======== DATASET CONTENT

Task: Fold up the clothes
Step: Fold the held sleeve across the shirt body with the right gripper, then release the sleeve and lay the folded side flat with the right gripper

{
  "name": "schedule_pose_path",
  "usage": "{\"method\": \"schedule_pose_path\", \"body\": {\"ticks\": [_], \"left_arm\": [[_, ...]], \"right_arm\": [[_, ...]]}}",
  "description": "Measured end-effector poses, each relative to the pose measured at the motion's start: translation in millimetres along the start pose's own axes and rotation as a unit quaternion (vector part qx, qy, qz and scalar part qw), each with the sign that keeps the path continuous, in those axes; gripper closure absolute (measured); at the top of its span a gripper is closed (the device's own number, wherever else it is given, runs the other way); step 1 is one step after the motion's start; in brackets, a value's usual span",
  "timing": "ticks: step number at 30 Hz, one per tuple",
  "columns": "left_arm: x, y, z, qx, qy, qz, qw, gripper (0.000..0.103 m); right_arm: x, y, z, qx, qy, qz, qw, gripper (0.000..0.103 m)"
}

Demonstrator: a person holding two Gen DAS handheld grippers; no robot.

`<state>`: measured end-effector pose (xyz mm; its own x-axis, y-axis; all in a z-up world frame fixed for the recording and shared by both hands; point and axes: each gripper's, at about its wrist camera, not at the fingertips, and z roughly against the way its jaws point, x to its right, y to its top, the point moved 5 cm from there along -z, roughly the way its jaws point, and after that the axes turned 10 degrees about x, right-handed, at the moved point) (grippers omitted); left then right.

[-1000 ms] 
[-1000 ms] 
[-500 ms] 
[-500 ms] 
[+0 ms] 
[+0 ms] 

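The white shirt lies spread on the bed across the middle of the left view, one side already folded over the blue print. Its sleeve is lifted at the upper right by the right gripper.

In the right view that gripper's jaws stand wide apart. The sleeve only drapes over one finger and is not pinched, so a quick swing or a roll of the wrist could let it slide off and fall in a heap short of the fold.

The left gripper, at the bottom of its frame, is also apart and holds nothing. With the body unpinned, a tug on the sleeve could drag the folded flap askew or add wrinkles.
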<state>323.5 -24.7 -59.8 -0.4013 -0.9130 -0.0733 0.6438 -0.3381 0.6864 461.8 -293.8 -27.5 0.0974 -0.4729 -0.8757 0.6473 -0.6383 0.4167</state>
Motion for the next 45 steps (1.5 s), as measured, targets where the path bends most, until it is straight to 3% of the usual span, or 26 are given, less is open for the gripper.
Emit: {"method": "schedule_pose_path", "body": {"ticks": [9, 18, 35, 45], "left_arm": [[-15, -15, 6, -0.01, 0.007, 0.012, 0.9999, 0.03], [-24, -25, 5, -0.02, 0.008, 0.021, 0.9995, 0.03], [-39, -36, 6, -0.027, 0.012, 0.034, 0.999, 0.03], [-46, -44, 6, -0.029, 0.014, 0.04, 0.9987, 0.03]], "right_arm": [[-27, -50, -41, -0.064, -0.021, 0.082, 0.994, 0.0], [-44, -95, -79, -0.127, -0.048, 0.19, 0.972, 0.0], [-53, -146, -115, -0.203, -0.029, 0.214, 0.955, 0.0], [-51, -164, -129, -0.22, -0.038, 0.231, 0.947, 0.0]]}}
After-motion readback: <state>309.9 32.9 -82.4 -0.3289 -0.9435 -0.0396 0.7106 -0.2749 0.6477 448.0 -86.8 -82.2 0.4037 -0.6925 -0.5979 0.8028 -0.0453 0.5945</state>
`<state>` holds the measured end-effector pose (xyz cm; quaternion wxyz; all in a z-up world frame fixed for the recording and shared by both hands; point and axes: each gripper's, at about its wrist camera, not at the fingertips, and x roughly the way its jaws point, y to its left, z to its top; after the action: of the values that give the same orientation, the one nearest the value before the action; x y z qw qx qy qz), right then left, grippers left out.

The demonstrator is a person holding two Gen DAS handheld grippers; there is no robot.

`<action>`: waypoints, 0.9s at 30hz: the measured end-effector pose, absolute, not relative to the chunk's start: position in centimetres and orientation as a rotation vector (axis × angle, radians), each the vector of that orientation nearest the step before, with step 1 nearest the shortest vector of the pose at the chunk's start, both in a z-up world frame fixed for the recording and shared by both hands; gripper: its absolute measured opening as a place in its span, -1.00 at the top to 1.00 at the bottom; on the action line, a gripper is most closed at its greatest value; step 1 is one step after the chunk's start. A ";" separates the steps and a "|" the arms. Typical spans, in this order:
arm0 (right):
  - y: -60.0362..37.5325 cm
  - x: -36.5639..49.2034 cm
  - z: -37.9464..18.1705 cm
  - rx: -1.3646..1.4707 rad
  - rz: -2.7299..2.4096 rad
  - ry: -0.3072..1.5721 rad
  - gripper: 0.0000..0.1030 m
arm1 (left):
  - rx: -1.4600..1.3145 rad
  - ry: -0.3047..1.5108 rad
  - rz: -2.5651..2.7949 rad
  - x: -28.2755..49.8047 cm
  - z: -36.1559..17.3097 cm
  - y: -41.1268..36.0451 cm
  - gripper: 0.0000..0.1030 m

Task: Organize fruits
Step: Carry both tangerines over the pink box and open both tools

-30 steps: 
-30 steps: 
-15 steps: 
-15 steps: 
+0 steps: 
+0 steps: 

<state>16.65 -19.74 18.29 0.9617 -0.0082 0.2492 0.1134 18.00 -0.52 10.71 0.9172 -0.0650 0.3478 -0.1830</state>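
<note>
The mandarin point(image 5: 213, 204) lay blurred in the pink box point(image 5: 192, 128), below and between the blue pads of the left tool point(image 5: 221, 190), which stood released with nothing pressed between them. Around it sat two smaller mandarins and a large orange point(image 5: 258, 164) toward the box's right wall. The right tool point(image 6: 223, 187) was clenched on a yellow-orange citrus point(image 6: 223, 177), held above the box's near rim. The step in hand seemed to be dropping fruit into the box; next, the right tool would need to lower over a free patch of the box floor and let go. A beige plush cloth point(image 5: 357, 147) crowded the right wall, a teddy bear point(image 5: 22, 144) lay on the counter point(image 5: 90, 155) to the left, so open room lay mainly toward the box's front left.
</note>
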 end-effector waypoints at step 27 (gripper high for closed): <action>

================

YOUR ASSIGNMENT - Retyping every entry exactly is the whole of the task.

RESPONSE -
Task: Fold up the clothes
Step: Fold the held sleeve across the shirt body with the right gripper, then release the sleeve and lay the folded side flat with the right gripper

{
  "name": "schedule_pose_path",
  "usage": "{\"method\": \"schedule_pose_path\", \"body\": {\"ticks\": [_], \"left_arm\": [[_, ...]], \"right_arm\": [[_, ...]]}}",
  "description": "Measured end-effector poses, each relative to the pose measured at the motion's start: translation in millimetres along the start pose's own axes and rotation as a unit quaternion (vector part qx, qy, qz and scalar part qw), each with the sign that keeps the path continuous, in those axes; gripper closure absolute (measured); at the top of its span a gripper is closed (the device's own number, wherever else it is given, runs the other way); step 1 is one step after the motion's start; in brackets, a value's usual span",
  "timing": "ticks: step number at 30 Hz, one per tuple",
  "columns": "left_arm: x, y, z, qx, qy, qz, qw, gripper (0.000..0.103 m); right_arm: x, y, z, qx, qy, qz, qw, gripper (0.000..0.103 m)"
}

Demonstrator: a person holding two Gen DAS handheld grippers; no robot.

`<state>`: measured end-effector pose (xyz mm; its own x-axis, y-axis; all in a z-up world frame fixed for the recording and shared by both hands; point and axes: each gripper's, at about its wrist camera, not at the fingertips, and z roughly against the way its jaws point, x to its right, y to its top, the point moved 5 cm from there along -z, roughly the way its jaws point, and after that the axes turned 10 degrees about x, right-handed, at the moved point) (grippers omitted); left then right.

[-1000 ms] 
[-1000 ms] 
[-500 ms] 
[-500 ms] 
[+0 ms] 
[+0 ms] 

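The white shirt lies spread on the bed across the middle of the left view, one side already folded over the blue print. Its sleeve is lifted at the upper right by the right gripper.

In the right view that gripper's jaws stand wide apart. The sleeve only drapes over one finger and is not pinched, so a quick swing or a roll of the wrist could let it slide off and fall in a heap short of the fold.

The left gripper, at the bottom of its frame, is also apart and holds nothing. With the body unpinned, a tug on the sleeve could drag the folded flap askew or add wrinkles.
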<state>323.5 -24.7 -59.8 -0.4013 -0.9130 -0.0733 0.6438 -0.3381 0.6864 461.8 -293.8 -27.5 0.0974 -0.4729 -0.8757 0.6473 -0.6383 0.4167</state>
Motion for the next 45 steps (1.5 s), as measured, targets where the path bends most, until it is straight to 3% of the usual span, or 26 are given, less is open for the gripper.
Emit: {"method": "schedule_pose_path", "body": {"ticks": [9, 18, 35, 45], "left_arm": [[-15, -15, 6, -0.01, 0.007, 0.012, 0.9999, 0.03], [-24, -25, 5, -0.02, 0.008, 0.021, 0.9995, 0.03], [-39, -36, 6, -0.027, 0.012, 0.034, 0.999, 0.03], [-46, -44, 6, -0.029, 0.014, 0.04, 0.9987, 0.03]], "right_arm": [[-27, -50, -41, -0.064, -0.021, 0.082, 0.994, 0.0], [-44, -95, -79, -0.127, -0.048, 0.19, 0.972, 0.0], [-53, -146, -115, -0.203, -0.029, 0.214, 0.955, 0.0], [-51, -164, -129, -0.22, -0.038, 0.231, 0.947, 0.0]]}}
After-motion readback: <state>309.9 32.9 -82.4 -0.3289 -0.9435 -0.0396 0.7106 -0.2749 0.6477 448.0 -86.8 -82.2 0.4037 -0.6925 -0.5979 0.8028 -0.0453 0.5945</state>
`<state>` holds the measured end-effector pose (xyz cm; quaternion wxyz; all in a z-up world frame fixed for the recording and shared by both hands; point and axes: each gripper's, at about its wrist camera, not at the fingertips, and x roughly the way its jaws point, y to its left, z to its top; after the action: of the values that give the same orientation, the one nearest the value before the action; x y z qw qx qy qz), right then left, grippers left out.

The demonstrator is a person holding two Gen DAS handheld grippers; there is no robot.

`<action>`: waypoints, 0.9s at 30hz: the measured end-effector pose, absolute, not relative to the chunk's start: position in centimetres and orientation as a rotation vector (axis × angle, radians), each the vector of that orientation nearest the step before, with step 1 nearest the shortest vector of the pose at the chunk's start, both in a z-up world frame fixed for the recording and shared by both hands; gripper: its absolute measured opening as a place in its span, -1.00 at the top to 1.00 at the bottom; on the action line, a gripper is most closed at its greatest value; step 1 is one step after the chunk's start. A ";" separates the steps and a "|" the arms. Typical spans, in this order:
arm0 (right):
  - y: -60.0362..37.5325 cm
  - x: -36.5639..49.2034 cm
  - z: -37.9464..18.1705 cm
  - rx: -1.3646..1.4707 rad
  - rz: -2.7299..2.4096 rad
  - ry: -0.3072..1.5721 rad
  - gripper: 0.0000..0.1030 m
arm1 (left):
  - rx: -1.4600..1.3145 rad
  - ry: -0.3047..1.5108 rad
  - rz: -2.5651..2.7949 rad
  - x: -28.2755..49.8047 cm
  - z: -36.1559..17.3097 cm
  - y: -41.1268..36.0451 cm
  - gripper: 0.0000..0.1030 m

Task: Organize fruits
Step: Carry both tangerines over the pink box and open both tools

-30 steps: 
-30 steps: 
-15 steps: 
-15 steps: 
+0 steps: 
+0 steps: 

<state>16.65 -19.74 18.29 0.9617 -0.0082 0.2492 0.1134 18.00 -0.52 10.71 0.9172 -0.0650 0.3478 -0.1830</state>
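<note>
The mandarin point(image 5: 213, 204) lay blurred in the pink box point(image 5: 192, 128), below and between the blue pads of the left tool point(image 5: 221, 190), which stood released with nothing pressed between them. Around it sat two smaller mandarins and a large orange point(image 5: 258, 164) toward the box's right wall. The right tool point(image 6: 223, 187) was clenched on a yellow-orange citrus point(image 6: 223, 177), held above the box's near rim. The step in hand seemed to be dropping fruit into the box; next, the right tool would need to lower over a free patch of the box floor and let go. A beige plush cloth point(image 5: 357, 147) crowded the right wall, a teddy bear point(image 5: 22, 144) lay on the counter point(image 5: 90, 155) to the left, so open room lay mainly toward the box's front left.
</note>
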 end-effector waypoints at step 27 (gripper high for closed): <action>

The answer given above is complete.